The comprehensive ingredient profile found in Test Revolution™ will assist in maximizing natural testosterone output and promote a superior muscle building environment.
*These statements have not been evaluated by the Food and Drug Administration. This product is not intended to diagnose, treat, cure, or prevent any disease.
FREE TESTOSTERONE MATRIX
Tribulus is an herb that is mostly recommended for male health including virility and vitality, and specifically more catered towards cardiovascular and urogenital health.
- It is a common supplement for its libido enhancing properties and testosterone boosting properties.
- The theory behind tribulus is it elevates luteinizing hormone, which in turn sends instructions to the testes causing them to make testosterone.
- Sellandi et al. (2012) found in men supplementing with tribulus for 60 days were able to increase testosterone by 16.3%.
Trigonella foenum-graecum, commonly known as fenugreek, is a popular herb in Arabic regions and India. It has traditionally been used to enhance libido and masculinity.
- A human study done by Wilborn et al. (2010) noted that fenugreek supplementation led to increases in testosterone and bio-available testosterone, while also decreasing body fat.
Fadogia Agrestis Extract
Fadogia Agretis may help increase testosterone levels and lower estrogen levels at the same time.
- A University of Ilorin study on Fadogia Agrestis showed an incredible 200% increase in testosterone over the course of 5 days. Increases in libido and strength were also noted by the researchers..
Maca is a plant in the broccoli family. Maca has traditionally been used as an aphrodisiac.
Magnesium is an essential mineral and electrolyte. It is involved in protein synthesis, ATP formation, metabolism of carbohydrates and fats, and bone strength.
- Magnesium deficiencies are the second most common deficiency in developed countries. A lack of magnesium will raise blood pressure and reduce insulin sensitivity.
- Increases in free and total testosterone have been noted in sedentary and athletic populations when supplementing with magnesium supplementation.
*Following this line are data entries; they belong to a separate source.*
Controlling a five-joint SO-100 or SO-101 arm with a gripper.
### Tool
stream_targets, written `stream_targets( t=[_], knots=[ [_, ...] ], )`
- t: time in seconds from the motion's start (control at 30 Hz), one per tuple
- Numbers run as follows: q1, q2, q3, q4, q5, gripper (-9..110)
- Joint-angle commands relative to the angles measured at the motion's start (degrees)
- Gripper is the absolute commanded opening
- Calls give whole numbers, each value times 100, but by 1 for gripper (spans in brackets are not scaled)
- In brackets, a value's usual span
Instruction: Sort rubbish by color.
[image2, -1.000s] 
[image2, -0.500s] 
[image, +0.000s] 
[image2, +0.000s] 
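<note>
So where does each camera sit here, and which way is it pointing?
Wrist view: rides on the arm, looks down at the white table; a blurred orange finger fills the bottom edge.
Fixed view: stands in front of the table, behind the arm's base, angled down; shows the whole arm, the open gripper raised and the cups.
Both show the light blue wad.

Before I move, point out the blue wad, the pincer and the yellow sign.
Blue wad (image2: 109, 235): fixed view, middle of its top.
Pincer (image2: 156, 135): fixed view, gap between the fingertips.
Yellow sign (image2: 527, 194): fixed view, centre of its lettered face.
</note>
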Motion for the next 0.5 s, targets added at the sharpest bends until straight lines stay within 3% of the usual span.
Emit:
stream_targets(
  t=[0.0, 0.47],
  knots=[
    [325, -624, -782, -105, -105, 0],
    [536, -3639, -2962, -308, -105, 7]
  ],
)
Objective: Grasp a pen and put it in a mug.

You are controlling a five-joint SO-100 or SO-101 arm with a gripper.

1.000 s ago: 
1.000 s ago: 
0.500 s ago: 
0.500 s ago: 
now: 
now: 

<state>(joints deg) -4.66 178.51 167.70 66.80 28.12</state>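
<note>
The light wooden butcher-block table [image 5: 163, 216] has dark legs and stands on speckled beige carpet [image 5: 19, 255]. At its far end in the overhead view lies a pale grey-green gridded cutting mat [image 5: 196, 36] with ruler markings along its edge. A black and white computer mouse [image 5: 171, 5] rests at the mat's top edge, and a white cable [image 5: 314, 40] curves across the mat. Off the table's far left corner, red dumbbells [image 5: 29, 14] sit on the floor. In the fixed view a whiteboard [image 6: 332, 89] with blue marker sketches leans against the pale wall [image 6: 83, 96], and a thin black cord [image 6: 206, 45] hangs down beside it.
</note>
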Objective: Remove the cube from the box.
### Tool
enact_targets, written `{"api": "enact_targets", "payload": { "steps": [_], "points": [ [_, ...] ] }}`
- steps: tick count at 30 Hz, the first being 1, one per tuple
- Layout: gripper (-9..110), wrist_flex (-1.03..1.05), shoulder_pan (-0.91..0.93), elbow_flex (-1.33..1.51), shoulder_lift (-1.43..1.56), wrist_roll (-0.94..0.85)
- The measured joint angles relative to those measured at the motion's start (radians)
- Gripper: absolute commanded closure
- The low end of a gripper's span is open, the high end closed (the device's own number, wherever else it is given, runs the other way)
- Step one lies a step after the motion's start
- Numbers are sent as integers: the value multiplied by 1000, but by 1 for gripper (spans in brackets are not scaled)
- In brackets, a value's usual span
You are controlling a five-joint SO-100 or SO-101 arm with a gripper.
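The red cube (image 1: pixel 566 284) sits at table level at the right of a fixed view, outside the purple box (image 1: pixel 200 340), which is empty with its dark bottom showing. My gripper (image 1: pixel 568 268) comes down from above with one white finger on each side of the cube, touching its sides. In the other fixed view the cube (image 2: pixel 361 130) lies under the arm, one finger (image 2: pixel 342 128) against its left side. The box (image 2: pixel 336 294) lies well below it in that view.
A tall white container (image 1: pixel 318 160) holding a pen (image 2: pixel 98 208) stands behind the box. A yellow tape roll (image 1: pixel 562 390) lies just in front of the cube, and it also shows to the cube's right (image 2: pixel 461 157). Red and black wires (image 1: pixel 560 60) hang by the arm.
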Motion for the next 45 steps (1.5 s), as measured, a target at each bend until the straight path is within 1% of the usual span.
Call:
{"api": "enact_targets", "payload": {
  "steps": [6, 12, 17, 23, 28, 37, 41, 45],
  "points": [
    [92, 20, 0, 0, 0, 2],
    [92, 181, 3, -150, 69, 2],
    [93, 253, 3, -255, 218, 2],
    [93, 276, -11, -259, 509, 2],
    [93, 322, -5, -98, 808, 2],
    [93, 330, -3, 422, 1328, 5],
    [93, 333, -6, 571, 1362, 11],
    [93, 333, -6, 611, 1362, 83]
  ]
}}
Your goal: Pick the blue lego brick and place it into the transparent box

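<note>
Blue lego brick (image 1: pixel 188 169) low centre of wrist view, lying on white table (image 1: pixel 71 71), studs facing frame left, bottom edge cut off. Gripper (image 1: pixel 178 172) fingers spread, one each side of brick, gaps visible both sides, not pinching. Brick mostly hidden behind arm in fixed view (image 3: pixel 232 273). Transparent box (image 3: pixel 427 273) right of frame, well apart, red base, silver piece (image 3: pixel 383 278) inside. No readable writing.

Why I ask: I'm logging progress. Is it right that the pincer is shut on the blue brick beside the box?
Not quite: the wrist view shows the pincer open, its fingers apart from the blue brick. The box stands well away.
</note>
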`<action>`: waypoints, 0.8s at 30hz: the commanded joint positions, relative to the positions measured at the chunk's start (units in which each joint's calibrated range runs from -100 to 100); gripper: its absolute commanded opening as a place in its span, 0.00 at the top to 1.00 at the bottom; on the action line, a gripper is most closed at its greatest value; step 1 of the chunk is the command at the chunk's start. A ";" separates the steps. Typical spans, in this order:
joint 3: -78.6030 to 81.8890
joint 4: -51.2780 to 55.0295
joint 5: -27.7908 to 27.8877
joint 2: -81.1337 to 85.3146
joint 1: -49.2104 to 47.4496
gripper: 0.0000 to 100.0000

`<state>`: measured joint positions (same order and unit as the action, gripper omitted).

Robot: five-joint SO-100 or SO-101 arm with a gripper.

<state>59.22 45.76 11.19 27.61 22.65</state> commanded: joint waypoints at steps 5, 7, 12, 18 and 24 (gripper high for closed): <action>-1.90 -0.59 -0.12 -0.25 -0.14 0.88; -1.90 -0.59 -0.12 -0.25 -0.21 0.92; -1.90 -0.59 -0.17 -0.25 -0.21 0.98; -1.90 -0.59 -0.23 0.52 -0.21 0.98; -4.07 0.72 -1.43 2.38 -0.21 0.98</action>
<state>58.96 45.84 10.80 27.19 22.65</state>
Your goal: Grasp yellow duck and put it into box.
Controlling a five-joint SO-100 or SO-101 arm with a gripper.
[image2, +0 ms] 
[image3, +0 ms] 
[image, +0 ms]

It also acts as a muscle relaxer and may improve aerobic performance.
- Brilla et al. (1992) discovered 26 untrained subjects who participated in a 7-week strength training program in conjunction with magnesium supplementation were able to increase testosterone relative to baseline.
Zinc is vital for several important physiological roles in the body and is needed for many enzymatic reactions including those necessary to stimulate muscle protein synthesis.
- Zinc deficiency has been linked to low IGF-1 Levels and Growth Hormone.
- Zinc also supports optimal testosterone levels and may increase testosterone at rest and after exercise.
- A 2006 study by Killic et al. found wrestlers who supplemented with Zinc for 4 weeks were able to preserve circulating testosterone and thyroid hormone concentrations, which declined in placebo due to the exhaustive workload.
B6 is a water soluble vitamin that is important to various metabolic reactions that occur in the body. It is also a coenzyme for protein metabolism and the nervous and immune system function.
- B6 is also involved in the synthesis of hormones and red blood cells.
- Vitamin B6 may have some benefits with regard to increasing the rate of synthesis of testosterone.
- B6 may also be able to increase levels of growth hormone.
ESTRO BLOCK MATRIX
DIM is a molecule that consists of two indole groups attached to a methine group. It is commonly found in broccoli and holds promise as an aromatase inhibitor.
- DIM has potent effects on estrogen metabolism and is able to keep the body relatively balanced by preventing either drastic increases or decreases in estrogen.
Saw Palmetto Berry Extract
Saw Palmetto is a fatty acid mix from Serenoa repens that may increase testosterone and suppress prostate growth.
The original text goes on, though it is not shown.